The answer is a stretch of the material below, returned exactly: the line containing "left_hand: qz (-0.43", the line containing "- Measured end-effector", and all lines between.

(Data shown begins)

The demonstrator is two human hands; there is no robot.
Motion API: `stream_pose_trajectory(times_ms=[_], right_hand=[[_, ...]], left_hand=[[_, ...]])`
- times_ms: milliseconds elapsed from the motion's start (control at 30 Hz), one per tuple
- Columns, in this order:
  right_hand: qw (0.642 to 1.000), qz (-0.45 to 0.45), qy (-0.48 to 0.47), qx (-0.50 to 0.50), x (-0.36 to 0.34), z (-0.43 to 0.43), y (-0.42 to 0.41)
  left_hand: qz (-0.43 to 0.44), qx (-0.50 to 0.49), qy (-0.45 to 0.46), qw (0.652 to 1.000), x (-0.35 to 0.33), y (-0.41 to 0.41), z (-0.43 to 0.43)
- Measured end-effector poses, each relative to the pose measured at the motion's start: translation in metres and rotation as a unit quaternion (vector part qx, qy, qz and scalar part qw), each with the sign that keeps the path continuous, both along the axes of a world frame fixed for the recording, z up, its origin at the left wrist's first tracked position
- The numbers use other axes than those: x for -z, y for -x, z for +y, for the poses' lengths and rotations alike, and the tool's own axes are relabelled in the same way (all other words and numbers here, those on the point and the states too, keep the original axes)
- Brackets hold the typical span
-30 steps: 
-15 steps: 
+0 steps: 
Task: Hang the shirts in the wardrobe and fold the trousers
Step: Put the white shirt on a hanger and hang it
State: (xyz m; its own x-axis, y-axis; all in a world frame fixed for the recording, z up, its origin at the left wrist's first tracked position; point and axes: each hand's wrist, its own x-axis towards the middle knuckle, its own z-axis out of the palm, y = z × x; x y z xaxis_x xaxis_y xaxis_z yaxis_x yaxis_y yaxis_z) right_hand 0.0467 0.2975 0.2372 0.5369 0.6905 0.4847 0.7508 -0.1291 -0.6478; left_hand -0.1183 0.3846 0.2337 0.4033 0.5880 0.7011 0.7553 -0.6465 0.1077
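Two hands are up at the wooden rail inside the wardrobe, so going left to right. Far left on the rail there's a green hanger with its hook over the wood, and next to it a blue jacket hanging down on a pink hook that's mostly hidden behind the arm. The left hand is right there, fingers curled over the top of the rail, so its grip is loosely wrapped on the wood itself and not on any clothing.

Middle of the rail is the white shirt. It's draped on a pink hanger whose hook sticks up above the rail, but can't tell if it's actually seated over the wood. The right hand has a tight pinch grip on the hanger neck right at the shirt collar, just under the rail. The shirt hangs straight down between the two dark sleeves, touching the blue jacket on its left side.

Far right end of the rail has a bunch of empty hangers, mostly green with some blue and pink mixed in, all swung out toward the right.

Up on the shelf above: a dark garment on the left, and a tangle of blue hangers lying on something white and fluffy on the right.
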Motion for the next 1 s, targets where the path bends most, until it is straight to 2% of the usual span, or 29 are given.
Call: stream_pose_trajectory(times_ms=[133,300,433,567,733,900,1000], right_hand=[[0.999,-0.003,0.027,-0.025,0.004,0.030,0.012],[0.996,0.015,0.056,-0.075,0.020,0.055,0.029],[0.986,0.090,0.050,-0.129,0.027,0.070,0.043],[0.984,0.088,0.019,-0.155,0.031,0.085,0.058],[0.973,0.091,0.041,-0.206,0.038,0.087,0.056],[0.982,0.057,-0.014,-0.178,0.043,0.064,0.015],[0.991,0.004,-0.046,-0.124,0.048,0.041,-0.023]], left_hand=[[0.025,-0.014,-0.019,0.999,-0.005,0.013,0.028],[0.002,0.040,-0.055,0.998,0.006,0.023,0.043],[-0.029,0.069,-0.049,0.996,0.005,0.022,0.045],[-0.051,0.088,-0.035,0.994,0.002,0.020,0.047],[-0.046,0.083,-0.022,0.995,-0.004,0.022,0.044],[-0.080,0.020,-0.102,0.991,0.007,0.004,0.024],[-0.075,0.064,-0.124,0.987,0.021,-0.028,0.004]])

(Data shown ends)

(Answer below)
  left_hand: qz (-0.43 to 0.44), qx (-0.50 to 0.49), qy (-0.45 to 0.46), qw (0.652 to 1.000), x (-0.35 to 0.33), y (-0.41 to 0.41), z (-0.43 to 0.43)
- Measured end-effector poses, each relative to the pose measured at the motion's start: translation in metres and rotation as a unit quaternion (vector part qx, qy, qz and scalar part qw), each with the sign that keeps the path continuous, both along the axes of a world frame fixed for the recording, z up, its origin at the left wrist's first tracked position

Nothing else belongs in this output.